Naturalmente, si tratta di un calco semantico dall’inglese: to quote, infatti, significa tra le altre cose “citare”. Se fosse tutto qui, si tratterebbe di un calco del tutto superfluo e vano, dato che quotare non aggiunge proprio nulla a citare. Ma c’è di più. Ultimamente, quotare ha subito un’ulteriore mutazione semantica, per cui ora viene usato anche nel senso di “approvare, essere d’accordo” – il passaggio dal semplice riportare ciò che ha scritto qualcuno al citarlo in modo elogiativo, approvandolo, è chiaro: un’evoluzione simile ha avuto il verbo stimare, da “giudicare il valore di qualcosa” ad “avere grande considerazione di qualcuno o qualcosa”.
E così si è tornati quasi al punto di partenza, dato che quotare, nel XV secolo, significava non genericamente “stabilire il valore di qualcosa” bensì proprio “valutare positivamente”. Un altro caso di recupero semantico, quindi.
Questione di digestione
Che conclusioni si possono trarre da questi esempi? Anzitutto, che i legami di parentela tra le lingue e le parole sono molti, intricati, mutevoli e a volte insospettabili. Le parole sono fiori impollinati da insetti e venti disparati; a volte, una pianta pare seccarsi in una certa lingua ma poi, molto tempo dopo, la sua semenza ritorna, portata da un vento straniero, e all’inizio non la si riconosce.
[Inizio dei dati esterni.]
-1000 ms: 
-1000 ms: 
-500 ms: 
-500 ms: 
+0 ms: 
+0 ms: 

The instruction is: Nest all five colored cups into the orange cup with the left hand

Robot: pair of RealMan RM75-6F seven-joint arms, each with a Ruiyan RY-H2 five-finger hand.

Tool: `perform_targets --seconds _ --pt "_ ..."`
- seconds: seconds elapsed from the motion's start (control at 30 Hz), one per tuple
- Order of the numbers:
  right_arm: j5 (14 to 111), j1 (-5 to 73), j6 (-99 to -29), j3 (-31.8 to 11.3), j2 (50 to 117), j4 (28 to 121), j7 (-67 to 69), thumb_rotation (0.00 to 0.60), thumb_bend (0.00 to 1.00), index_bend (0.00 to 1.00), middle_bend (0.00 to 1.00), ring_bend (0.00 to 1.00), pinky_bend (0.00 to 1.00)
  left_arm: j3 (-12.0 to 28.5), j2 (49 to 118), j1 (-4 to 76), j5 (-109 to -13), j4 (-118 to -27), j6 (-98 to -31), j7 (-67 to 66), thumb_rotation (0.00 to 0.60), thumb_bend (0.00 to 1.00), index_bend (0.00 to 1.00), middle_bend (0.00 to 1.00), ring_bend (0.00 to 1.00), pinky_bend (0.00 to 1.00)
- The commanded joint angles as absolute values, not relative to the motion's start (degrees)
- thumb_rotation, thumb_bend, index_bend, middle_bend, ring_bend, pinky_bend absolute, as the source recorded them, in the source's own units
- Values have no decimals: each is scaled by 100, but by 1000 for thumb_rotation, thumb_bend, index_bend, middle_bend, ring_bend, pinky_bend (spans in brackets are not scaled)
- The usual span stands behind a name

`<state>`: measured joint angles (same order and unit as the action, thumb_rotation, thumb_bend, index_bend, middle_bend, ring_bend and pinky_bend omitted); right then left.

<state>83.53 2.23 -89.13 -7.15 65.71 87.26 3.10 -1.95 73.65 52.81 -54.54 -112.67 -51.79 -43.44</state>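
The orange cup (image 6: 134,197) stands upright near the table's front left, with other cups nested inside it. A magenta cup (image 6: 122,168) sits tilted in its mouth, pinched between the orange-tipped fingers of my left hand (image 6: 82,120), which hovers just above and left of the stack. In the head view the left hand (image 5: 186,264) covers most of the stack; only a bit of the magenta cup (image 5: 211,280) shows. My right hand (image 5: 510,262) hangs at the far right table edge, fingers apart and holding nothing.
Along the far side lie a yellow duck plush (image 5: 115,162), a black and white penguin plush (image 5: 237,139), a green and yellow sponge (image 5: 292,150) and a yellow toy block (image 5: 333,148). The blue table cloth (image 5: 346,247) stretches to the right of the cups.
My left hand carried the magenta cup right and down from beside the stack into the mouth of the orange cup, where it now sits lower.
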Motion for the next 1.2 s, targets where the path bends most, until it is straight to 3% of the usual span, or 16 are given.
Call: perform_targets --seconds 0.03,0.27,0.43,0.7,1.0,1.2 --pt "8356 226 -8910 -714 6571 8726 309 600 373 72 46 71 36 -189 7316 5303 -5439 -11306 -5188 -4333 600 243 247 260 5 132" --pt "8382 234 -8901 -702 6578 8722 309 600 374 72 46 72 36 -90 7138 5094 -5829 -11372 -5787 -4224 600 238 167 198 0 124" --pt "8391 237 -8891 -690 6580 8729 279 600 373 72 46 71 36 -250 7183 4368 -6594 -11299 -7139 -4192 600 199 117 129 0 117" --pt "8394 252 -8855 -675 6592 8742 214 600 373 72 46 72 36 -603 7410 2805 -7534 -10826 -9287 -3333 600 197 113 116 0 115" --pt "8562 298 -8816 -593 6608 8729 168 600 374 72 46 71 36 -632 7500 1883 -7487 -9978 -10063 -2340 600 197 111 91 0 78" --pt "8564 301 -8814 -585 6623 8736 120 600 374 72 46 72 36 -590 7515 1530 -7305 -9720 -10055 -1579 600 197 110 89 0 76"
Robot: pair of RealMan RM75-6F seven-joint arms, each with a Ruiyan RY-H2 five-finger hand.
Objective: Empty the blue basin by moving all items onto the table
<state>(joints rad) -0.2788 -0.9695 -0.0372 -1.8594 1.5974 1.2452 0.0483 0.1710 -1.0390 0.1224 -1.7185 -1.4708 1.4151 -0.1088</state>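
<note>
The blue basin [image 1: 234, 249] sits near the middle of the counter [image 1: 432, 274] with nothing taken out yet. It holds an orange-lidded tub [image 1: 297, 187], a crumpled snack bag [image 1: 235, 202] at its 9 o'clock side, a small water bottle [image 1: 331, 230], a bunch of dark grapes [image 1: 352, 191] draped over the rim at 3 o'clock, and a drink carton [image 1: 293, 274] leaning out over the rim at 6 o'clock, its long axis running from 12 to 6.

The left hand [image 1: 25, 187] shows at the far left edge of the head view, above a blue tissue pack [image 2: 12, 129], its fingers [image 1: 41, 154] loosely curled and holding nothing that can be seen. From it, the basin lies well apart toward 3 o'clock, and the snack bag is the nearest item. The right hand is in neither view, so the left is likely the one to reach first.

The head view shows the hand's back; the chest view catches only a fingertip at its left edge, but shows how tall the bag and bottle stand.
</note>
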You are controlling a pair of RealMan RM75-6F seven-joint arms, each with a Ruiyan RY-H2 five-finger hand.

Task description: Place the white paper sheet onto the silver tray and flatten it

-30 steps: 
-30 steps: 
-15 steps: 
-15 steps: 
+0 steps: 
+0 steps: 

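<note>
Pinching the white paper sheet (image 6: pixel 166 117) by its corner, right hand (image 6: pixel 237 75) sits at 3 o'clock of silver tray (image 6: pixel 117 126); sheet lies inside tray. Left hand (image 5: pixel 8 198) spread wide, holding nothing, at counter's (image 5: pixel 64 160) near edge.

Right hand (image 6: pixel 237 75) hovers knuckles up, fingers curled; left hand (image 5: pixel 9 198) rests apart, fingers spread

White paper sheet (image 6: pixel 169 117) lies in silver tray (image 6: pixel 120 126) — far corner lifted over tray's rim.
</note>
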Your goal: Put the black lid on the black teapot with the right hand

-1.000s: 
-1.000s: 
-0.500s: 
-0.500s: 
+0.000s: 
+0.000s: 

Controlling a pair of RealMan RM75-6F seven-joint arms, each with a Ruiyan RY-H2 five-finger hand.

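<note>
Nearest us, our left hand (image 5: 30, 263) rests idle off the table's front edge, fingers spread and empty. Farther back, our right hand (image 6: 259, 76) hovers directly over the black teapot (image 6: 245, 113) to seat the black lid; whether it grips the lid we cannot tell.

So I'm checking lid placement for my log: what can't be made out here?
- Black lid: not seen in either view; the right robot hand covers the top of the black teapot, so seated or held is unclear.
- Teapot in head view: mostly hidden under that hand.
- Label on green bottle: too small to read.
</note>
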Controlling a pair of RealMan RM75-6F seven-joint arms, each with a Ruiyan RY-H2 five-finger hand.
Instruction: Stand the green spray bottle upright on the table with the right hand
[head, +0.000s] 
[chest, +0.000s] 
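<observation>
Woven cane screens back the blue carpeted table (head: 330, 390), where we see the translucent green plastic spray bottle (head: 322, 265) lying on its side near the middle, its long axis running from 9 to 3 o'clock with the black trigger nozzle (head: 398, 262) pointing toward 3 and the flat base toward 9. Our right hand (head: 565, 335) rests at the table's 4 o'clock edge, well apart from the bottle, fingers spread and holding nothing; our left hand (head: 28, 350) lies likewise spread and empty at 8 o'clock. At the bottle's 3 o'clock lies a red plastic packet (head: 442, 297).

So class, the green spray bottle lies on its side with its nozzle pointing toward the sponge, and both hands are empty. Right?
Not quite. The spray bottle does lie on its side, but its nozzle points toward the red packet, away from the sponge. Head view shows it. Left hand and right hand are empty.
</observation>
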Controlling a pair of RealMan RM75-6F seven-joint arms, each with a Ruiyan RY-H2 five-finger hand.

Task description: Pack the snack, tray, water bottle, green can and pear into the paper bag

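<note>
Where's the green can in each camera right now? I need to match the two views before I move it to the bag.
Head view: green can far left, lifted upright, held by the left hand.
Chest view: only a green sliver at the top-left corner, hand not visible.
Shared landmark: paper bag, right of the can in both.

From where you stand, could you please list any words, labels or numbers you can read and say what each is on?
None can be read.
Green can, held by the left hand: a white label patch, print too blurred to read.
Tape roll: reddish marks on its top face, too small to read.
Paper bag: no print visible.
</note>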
Capita non di rado che, nelle tante parole neolatine del suo vocabolario, l’inglese abbia conservato dei semi, dei significati che in italiano non erano più vitali. Magari col tempo si sono un po’ trasformati, ma poi, alla fine, si rivelano parenti e amici veri, per nulla falsi. È anche per questo che i calchi semantici, dopotutto – pur nell’enorme, innegabile disparità di forze tra italiano e inglese – sono spesso molto più che un’acquisizione passiva, e in fondo costituiscono una manifestazione di vitalità della nostra lingua, ancorché indotta dall’esterno.
Essi aumentano la polisemia, arricchiscono le parole italiane di nuovi significati. Il vero pericolo, come avvertono giustamente tutti i linguisti, è la quantità di anglicismi superflui non adattati, non rielaborati, non digeriti, che ha superato da tempo il livello di guardia. E con un tale mastodontico peso nelle viscere, una lingua, se non muore, come minimo rischia uno stato di permanente sonnolenza postprandiale.